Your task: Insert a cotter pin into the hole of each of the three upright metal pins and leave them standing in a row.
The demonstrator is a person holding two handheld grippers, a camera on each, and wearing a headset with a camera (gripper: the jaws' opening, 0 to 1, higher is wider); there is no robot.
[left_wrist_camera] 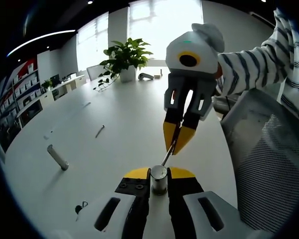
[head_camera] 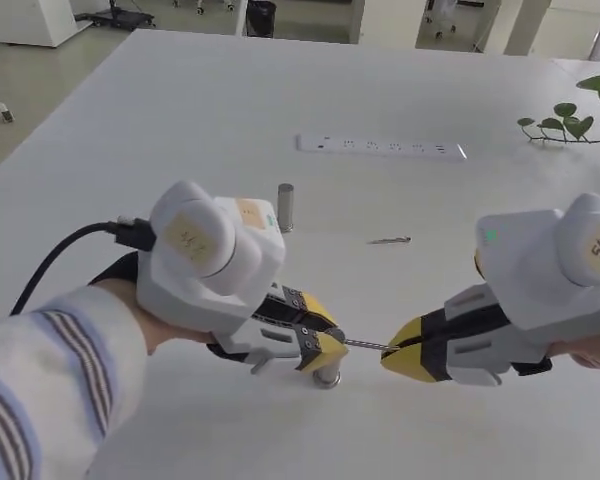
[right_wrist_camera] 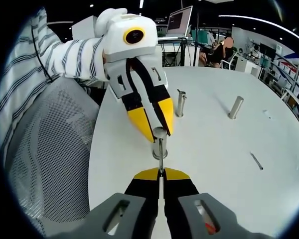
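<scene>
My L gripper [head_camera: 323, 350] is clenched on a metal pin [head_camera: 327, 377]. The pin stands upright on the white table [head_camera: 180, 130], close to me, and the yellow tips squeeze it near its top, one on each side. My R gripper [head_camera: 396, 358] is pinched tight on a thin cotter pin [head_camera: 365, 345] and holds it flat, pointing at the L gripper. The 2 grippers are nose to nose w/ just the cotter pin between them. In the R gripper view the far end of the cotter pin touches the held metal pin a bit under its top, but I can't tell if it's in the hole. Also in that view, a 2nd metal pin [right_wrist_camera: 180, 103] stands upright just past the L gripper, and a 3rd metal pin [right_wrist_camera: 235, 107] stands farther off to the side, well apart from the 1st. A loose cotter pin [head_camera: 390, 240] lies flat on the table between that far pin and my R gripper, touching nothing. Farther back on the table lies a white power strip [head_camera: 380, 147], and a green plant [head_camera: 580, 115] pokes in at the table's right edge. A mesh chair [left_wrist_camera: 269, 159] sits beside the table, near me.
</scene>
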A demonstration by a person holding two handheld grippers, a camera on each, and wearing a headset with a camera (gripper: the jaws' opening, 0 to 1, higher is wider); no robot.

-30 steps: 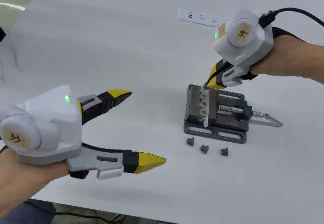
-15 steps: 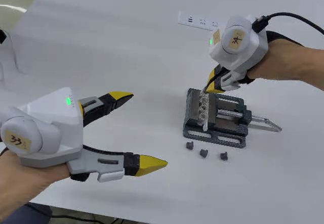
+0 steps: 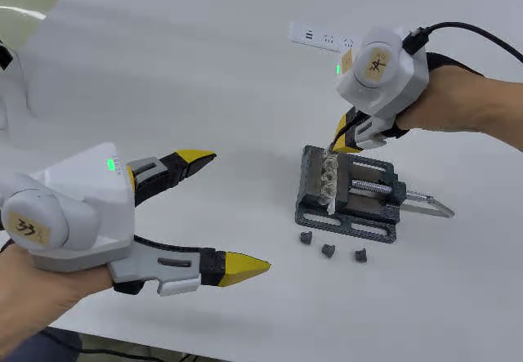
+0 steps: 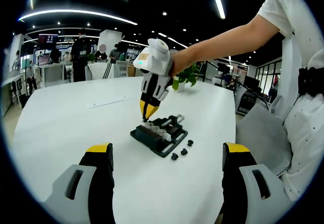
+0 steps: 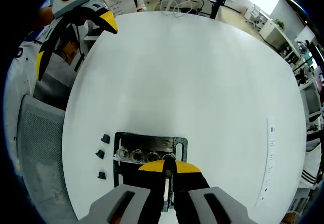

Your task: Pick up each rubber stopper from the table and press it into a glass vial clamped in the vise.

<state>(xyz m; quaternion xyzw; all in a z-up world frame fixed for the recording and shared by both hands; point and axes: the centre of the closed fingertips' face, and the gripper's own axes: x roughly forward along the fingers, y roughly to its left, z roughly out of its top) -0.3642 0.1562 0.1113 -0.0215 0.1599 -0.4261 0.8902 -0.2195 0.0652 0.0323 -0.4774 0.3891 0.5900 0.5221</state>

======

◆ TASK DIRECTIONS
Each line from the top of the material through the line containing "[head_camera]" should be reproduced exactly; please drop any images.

◆ WRITTEN SOLUTION
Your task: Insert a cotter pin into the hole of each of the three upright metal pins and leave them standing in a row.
The demonstrator is a person holding two handheld grippers, a camera on each, and wearing a headset with a camera (gripper: the jaws' opening, 0 to 1, higher is wider); there is no robot.
[left_wrist_camera] 
[head_camera] 

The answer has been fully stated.